El hecho de que aquella mitad de la expedición estaba derrotada quedó patente cuando el oficial al mando les lanzó una arenga. Les animó diciéndoles que había que seguir, porque si no, todo el esfuerzo, todos los caídos… todo habría sido en vano, que les quedaba muy poco para sorprender a los cralates solos, sin sus batallones de ratas. Aquella unidad la formaban, en su mayoría, soldados de Nêmehe y, como era de esperar, formaron dispuestos a continuar. Pero bastó un escaso cuarto de hora para comprender que era imposible continuar con seguridad teniendo que cargar con varios heridos. No había milicianos suficientes para ayudar a caminar a los soldados incapacitados para el combate, ya que eran necesarios dos para auxiliar a un solo combatiente con armadura.
Por ello, el oficial optó, finalmente, por dirigir a la tropa a una elevación rocosa, bien defendible y donde los soldados podrían permanecer ocultos. Una vez allí, dividió de nuevo al grupo. Se llevó consigo a once de los soldados que continuaban ilesos y dejó a un soldado al mando del resto. Eso significaba que quedaban parapetados, en condiciones de luchar, seis soldados y seis milicianos, lo que no era muy tranquilizador.
El tiempo pasó con una lentitud desesperante. Reinaba el silencio entre el grupo de soldados. Casi por inercia, Juan y Pablo seguían apostados juntos, aunque este último mostraba constantemente una expresión enfurruñada y respondía a los intentos desganados de Juan de entablar una conversación con monosílabos. La incertidumbre y el riesgo de ver aparecer en cualquier momento una manada de ratas convertían aquella espera en un tormento.

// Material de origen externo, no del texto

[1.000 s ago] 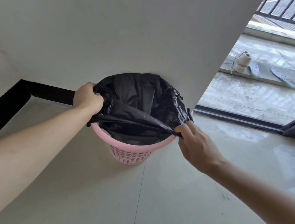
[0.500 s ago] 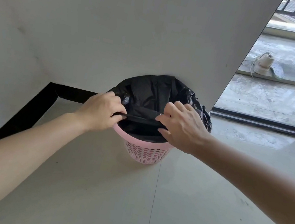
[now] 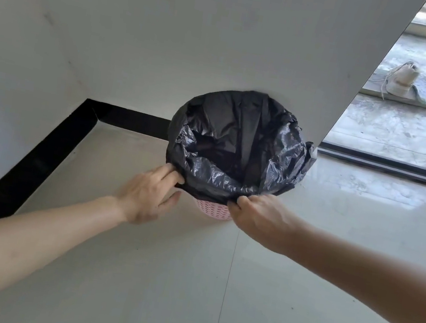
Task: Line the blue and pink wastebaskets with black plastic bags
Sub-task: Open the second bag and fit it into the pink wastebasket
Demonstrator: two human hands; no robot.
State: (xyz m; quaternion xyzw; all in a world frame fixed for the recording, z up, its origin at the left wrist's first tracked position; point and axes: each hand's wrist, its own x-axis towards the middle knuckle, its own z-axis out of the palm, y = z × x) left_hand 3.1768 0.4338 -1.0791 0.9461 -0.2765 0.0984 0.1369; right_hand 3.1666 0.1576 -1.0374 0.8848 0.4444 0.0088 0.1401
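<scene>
A pink perforated wastebasket (image 3: 213, 212) stands on the floor against the white wall. A black plastic bag (image 3: 236, 148) lies open inside it, its edge folded down over the whole rim, so only a small piece of pink wall shows at the near side. My left hand (image 3: 148, 195) pinches the folded bag edge at the near left of the rim. My right hand (image 3: 256, 216) grips the bag edge at the near right, fingers curled under it. No blue wastebasket is in view.
White wall (image 3: 172, 27) with a black baseboard (image 3: 47, 150) forms a corner to the left. Glossy tiled floor (image 3: 227, 290) lies around the basket. At right a sliding door track (image 3: 391, 166) opens onto a balcony with a white shoe (image 3: 401, 80) and insoles.
The near edge of the bag, held stretched across the basket mouth before, has been pulled down over the near rim. Both hands moved down to the basket's front; the pink rim is now covered.
</scene>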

Y, a pesar de todo, cuando Juan notó que Pablo se fijaba, primero, en un par de soldados que hacían gestos y llamaban la atención de quien estaba al mando del grupo, y luego miraba hacia la pequeña cuesta que les defendía y murmuraba un “hijas de puta”, deseó que aquella espera incómoda no se hubiera terminado aún. Instintivamente, se acurrucó detrás de una piedra y se aseguró de que tenía sus armas a mano. Era obvio que les ordenarían disparar, pero Juan mantuvo la disciplina y no empuñó el arco hasta que oyó la orden de elegir a una rata y disparar a la señal. Pablo no había hecho lo propio y ya estaba apostado y apuntando hacia donde venía el enemigo, que por su tamaño y velocidad debía consistir en aquellos cadáveres de ratas animados que les habían atormentado la noche anterior. Incluso, oyó murmurar malhumorado a Pablo:
—Da la orden ya, majadero.
Juan se sentía igual de nervioso, ya que aquellas bestias seguían avanzando y la orden no llegaba, pero hasta Pablo aguantó las ganas de comenzar el ataque y, sólo cuando el oficial gritó, dispararon. Hubo tiempo de hacerlo dos veces. Pablo tenía la ventaja de estar usando un arma que le permitía apuntar con precisión sin tener que ponerse en pie, y al segundo saetazo abatió a la bestia que había elegido. Juan tuvo más problemas; se quedó a una pulgada en el primer disparo, y sólo hirió levemente a su objetivo. Por fortuna, otro compañero de armas se ocupó de abatirla por él y, como pudieron comprobar, habían caído todas las enemigas.
Lo siguiente les pilló por sorpresa. Juan se había vuelto para coger una nueva flecha, y Pablo, por el sonido del mecanismo de su arma, recargaba su ballesta, cuando oyeron gritar al oficial. Juan vio, horrorizado, que se le retorcía el brazo derecho, como si una fuerza invisible se lo estuviera partiendo, y que lo mismo le pasaba a su pierna izquierda. Cayó derribado profiriendo alaridos y fue por la exclamación ahogada de Pablo, que se le escapó antes de agazaparse tras un matorral muy denso, que Juan miró hacia la ladera.
Y se tiró al suelo sin dudarlo. Había dos cralates en mitad de la cuesta, con los ojos brillándoles con un color rojo intenso, que habían aparecido de repente.